Our force field relies on a simulated model-induced map that is matched with the experimental EM map. After a preliminary rigid-body fit, the force field is applied to the damped dynamics of coarse-grained side chains to guide the atomic model towards unoccupied regions of the experimental target map [5]. The matching of the model-induced map with the experimental map is therefore an important aspect in the accurate refinement of the structure.

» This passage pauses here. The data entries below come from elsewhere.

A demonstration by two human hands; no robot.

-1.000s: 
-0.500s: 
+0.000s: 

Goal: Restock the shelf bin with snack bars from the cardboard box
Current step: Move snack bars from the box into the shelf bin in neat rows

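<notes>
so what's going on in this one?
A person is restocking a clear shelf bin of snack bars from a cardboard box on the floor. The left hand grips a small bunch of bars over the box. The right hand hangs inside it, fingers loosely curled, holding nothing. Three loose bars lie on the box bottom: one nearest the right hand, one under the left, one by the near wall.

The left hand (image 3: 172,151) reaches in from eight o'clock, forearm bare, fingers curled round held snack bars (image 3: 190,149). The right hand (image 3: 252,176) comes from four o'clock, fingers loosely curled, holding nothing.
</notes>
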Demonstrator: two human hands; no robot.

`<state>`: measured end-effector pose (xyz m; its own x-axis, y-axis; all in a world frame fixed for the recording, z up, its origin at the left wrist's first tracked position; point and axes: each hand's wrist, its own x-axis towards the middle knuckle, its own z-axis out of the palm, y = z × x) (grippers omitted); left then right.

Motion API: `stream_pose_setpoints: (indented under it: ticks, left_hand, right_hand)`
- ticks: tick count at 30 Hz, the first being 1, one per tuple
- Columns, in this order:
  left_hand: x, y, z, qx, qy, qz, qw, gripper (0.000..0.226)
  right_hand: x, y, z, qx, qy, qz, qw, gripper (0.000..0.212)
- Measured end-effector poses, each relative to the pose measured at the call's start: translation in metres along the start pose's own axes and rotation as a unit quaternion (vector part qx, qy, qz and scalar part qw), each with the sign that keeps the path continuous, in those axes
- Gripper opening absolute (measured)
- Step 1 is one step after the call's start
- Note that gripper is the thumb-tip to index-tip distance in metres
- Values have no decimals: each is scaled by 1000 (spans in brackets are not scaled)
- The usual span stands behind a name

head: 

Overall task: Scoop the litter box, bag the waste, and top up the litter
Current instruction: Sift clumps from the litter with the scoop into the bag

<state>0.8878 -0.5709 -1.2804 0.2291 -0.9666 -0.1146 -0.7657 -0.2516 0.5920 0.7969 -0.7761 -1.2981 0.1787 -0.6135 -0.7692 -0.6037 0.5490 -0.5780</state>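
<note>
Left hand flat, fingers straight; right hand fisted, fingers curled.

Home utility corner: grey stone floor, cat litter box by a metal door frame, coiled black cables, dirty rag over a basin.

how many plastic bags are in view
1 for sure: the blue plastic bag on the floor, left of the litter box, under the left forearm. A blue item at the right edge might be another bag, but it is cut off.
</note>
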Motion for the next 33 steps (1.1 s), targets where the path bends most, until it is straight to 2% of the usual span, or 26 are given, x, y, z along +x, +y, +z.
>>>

Optimization of parameters for the model-induced map
The original DDFF approach used a fixed standard deviation σ of the Gaussian convolution kernel based on the Situs convention: \(\sigma =R/(2\sqrt {3})\) (section 4 in ref. [21]), where R is the nominal resolution of an EM map as determined by the experimentalists. This fixed σ convention was reasonable for the interpretation of low-resolution maps with the older Situs tools. However, for intermediate resolution maps using the new DDforge, we found it beneficial to allow σ to be a free parameter that can be optimized from an initial guess such as \(\sigma =R/(2\sqrt {3})\). The optimization of σ can be shown in some cases to provide more accurate fitting results (Fig. 1), and it adds only one additional free parameter, which is negligible compared to the many conformational DOFs in the damped dynamics model.
A second parameter which we optimize in the new DDforge is the threshold T to be applied after Gaussian kernel convolution. In the original DDFF engine, we implemented two options to determine the threshold T: (a) so that the volume within the isosurface of mean value matches the corresponding volume in the EM map; or (b) so that, after rescaling, the integral and maximum coincide with the respective values for the EM map. In the new approach, we merge these two alternatives into one. In this way, by considering σ as an extra unknown, we can have all three quantities match: volume, integral, and maximum. Actually, the maximum density (which is sensitive to outliers) was replaced by a more stable value: the 95% quantile. Likewise, the mean value for the isosurface was replaced by the threshold.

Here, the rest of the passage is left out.